Not only were the warlords ruthless with the lives of their men in battle, their personal cruelty and bloodthirstiness was staggering. There are numerous accounts of when one lord would execute another - and would then also kill his entire family, his household, his servants, his retainers, and all their families. Literally thousands of people would be executed. Mass executions of prisoners were commonplace. Scorched earth policies were the norm, even if this left the population with no food and no option but to resort to cannibalism. Even their own families weren't safe from these psychos: apparently Zhang Fei and Guan Yu were so eager to prove that they were completely committed to their attack on another warlord and weren't distracted by thoughts of home that they murdered their own wives and children. In another incident, Liu Bei needs lodgings for the night, but the guy he stays with has no food, so he kills and cooks his wife and daughter. Liu Bei, far from being horrified by this, is impressed with the man's devotion and rewards him handsomely.


Lu Bu: crazy killer who murdered Ding Yuan, the man he regarded as his adopted father, in order to ingratiate himself with Dong Zhuo. He was then adopted by Dong Zhuo, and Lu Bu murdered him too. 

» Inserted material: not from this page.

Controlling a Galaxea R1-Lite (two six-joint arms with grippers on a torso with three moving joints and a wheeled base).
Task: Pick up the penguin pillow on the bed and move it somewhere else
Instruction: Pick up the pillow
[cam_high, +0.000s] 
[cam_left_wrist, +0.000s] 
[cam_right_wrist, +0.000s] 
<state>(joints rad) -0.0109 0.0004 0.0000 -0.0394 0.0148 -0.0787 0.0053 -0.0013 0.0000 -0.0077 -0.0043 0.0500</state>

And those - let me stress - are the so-called good guys. Their opponents, Dong Zhuo, Cao Cao, Lu Bu and others, are just as bad. The only thing they apparently know how to do is to kill and destroy, and they all hope to be the last man standing.

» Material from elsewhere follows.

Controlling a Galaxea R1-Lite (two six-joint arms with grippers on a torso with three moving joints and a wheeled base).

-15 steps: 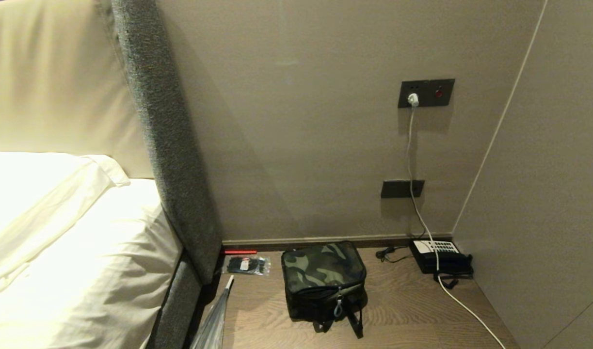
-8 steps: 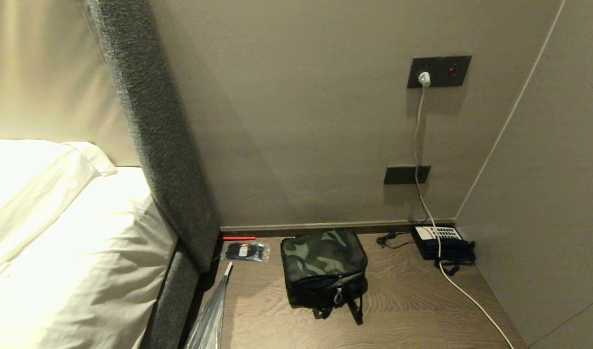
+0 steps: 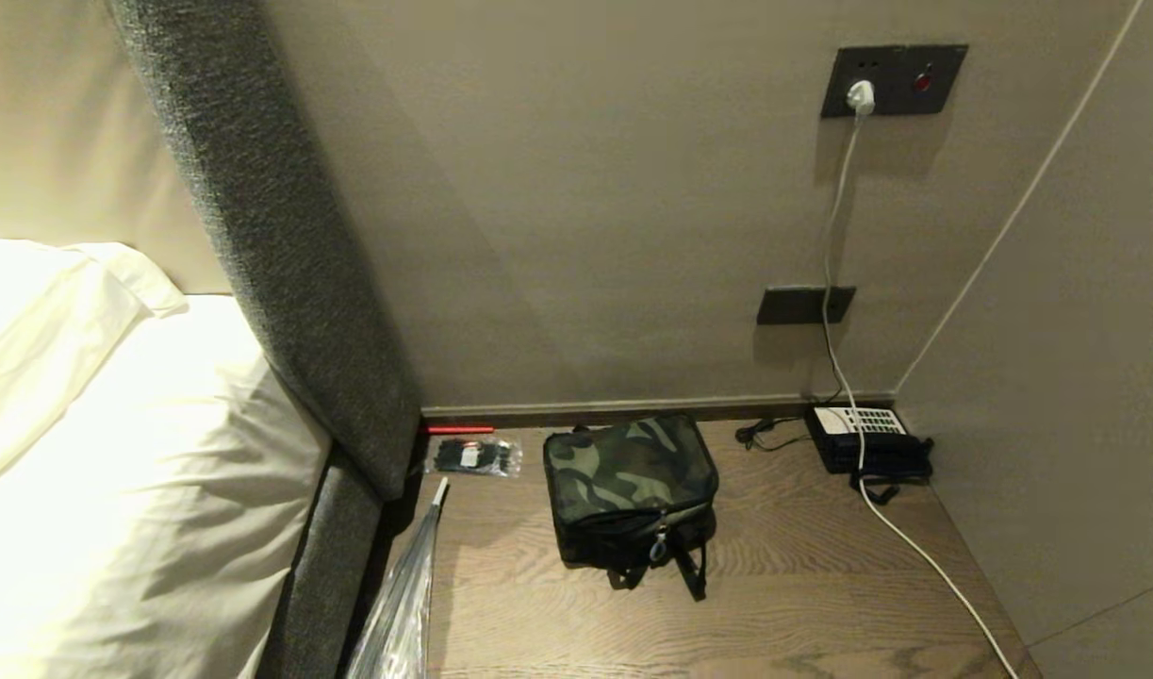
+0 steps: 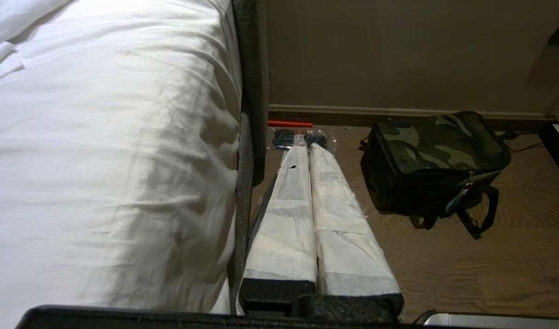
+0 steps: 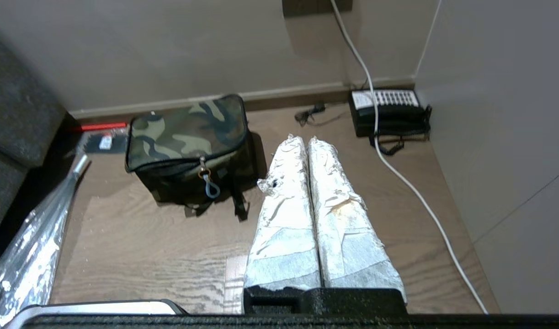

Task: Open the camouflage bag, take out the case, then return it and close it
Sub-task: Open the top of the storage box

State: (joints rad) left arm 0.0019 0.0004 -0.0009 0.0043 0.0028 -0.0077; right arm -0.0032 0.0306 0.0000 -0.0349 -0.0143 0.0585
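We are logging one soft green-black camouflage bag (image 3: 630, 490), zipped shut, sitting mid-surface on the brown wooden bedside table (image 3: 802, 585); black telephone with white keypad (image 3: 868, 438) at its 2 o'clock. Our foil-wrapped left gripper (image 4: 306, 148) and right gripper (image 5: 302, 141) are hovering pressed closed, holding nothing.

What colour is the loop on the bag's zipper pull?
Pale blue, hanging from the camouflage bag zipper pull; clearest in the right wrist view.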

What's really bizarre is that these nutjobs have a strange respect for one another. Time and again, after some calamitous, pointless battle in which tens of thousands of soldiers are killed and maimed, the loser surrenders and is rewarded by the victor, while his defeated army is decapitated en masse. The common people are worthless, but their rulers are treated with godlike reverence. As one of them points out, Confucius says that "the law does not apply to the man of greatness." And then, a short while later, they'll be trying to kill each other again, whether by assassination, poison, or raising more huge armies to start another war.

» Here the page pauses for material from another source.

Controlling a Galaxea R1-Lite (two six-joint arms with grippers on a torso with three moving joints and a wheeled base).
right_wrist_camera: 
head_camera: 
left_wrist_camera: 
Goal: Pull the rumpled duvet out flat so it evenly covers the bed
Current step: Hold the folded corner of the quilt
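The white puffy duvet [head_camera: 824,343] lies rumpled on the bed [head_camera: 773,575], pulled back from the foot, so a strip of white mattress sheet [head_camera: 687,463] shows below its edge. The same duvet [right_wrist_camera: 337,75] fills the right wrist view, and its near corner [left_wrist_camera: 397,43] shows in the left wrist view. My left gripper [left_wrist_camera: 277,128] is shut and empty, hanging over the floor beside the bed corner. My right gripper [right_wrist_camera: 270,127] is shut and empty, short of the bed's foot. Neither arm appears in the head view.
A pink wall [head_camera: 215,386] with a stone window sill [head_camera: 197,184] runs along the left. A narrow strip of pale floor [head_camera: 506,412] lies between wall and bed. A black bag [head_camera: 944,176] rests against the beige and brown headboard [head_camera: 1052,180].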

Guan Yu: changed sides to fight against his friends.  Regarded as the epitome of loyalty, and  was deified. He is still worshiped today throughout China. 
It's clear that none of them was fit to govern a chicken coop, let alone an empire. Under their rule, China was brought to its knees.   In any normal, sane society they'd be vilified as insane lunatics. They're as bad as Pol Pot, Hitler, Genghis Khan, Attila the Hun, Idi Amin, or Stalin. And yet, they're widely seen as heroes - both at the time, when ROTK was written, and today.

I think I'll go and play Final Fantasy instead. Sometimes it doesn't do to read history.

1 comment:

Ricky Lee Grove said...

A wonderful post, Matt. I'm fascinated with Chinese history as well. Thanks for some of the back story. I'd laugh at some of your comments if what you were describing wasn't so horrible!